With the records below as your source, retype each line exactly from the top down to the line that contains "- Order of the", and include that line.

__Exercise material__
——

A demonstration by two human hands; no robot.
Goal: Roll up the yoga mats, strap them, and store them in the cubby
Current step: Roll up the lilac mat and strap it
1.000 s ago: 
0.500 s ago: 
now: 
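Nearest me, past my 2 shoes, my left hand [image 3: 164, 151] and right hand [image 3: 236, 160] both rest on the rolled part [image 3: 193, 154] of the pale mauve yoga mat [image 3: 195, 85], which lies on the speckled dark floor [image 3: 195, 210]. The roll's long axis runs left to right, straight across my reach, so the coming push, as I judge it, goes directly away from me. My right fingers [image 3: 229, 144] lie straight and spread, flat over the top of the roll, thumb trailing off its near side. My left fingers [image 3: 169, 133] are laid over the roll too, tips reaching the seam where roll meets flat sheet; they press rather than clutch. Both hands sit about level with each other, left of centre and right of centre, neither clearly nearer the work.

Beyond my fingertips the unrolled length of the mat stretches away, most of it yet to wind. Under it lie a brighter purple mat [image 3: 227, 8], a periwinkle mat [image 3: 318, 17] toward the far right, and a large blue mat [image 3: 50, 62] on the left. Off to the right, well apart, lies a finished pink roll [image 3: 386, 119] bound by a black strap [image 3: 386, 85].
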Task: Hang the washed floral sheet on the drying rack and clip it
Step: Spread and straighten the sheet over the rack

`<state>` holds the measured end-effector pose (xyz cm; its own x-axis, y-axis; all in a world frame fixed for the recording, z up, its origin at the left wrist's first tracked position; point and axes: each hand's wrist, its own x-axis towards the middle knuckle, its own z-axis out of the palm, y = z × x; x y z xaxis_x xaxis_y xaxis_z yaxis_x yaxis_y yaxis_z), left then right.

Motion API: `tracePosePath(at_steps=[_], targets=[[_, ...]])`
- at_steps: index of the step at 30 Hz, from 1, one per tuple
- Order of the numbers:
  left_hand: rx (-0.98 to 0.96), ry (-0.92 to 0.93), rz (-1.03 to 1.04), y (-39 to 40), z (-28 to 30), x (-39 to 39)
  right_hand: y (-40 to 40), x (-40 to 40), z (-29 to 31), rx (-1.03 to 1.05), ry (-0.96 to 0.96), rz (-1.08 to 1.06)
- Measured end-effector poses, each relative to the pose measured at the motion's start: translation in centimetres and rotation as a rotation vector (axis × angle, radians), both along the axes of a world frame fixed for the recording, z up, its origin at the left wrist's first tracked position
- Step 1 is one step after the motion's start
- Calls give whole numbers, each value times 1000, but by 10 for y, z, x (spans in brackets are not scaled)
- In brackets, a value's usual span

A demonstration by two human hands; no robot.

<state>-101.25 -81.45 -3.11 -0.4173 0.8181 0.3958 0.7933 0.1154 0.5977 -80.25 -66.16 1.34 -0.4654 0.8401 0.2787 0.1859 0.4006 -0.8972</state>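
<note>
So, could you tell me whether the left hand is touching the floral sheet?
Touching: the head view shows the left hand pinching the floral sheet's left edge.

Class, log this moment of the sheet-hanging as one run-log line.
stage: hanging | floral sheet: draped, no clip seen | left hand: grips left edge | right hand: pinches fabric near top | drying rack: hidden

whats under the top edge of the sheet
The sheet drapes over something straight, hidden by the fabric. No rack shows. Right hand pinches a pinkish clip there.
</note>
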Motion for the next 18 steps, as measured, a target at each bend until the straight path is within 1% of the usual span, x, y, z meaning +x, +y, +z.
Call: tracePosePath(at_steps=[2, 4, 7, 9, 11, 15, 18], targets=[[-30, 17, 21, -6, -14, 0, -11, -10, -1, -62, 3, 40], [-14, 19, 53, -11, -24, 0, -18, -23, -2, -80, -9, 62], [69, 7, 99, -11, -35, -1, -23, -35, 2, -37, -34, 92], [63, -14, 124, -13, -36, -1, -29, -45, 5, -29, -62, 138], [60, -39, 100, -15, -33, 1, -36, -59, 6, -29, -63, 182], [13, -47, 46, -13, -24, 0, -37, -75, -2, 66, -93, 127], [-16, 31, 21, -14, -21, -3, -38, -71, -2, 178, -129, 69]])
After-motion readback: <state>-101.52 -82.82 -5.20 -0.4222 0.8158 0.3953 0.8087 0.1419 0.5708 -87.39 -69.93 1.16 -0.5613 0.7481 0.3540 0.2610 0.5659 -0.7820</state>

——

__Task answer__
A demonstration by two human hands; no robot.
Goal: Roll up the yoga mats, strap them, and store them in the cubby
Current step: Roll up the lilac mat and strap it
1.000 s ago: 
0.500 s ago: 
now: 
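Nearest me, past my 2 shoes, my left hand [image 3: 164, 151] and right hand [image 3: 236, 160] both rest on the rolled part [image 3: 193, 154] of the pale mauve yoga mat [image 3: 195, 85], which lies on the speckled dark floor [image 3: 195, 210]. The roll's long axis runs left to right, straight across my reach, so the coming push, as I judge it, goes directly away from me. My right fingers [image 3: 229, 144] lie straight and spread, flat over the top of the roll, thumb trailing off its near side. My left fingers [image 3: 169, 133] are laid over the roll too, tips reaching the seam where roll meets flat sheet; they press rather than clutch. Both hands sit about level with each other, left of centre and right of centre, neither clearly nearer the work.

Beyond my fingertips the unrolled length of the mat stretches away, most of it yet to wind. Under it lie a brighter purple mat [image 3: 227, 8], a periwinkle mat [image 3: 318, 17] toward the far right, and a large blue mat [image 3: 50, 62] on the left. Off to the right, well apart, lies a finished pink roll [image 3: 386, 119] bound by a black strap [image 3: 386, 85].
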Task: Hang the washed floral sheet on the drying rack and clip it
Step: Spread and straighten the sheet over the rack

`<state>` holds the measured end-effector pose (xyz cm; its own x-axis, y-axis; all in a world frame fixed for the recording, z up, its origin at the left wrist's first tracked position; point and axes: each hand's wrist, its own x-axis towards the middle knuckle, its own z-axis out of the palm, y = z × x; x y z xaxis_x xaxis_y xaxis_z yaxis_x yaxis_y yaxis_z), left then right.

Motion API: `tracePosePath(at_steps=[_], targets=[[_, ...]])`
- at_steps: index of the step at 30 Hz, from 1, one per tuple
- Order of the numbers:

What appears above is the complete answer.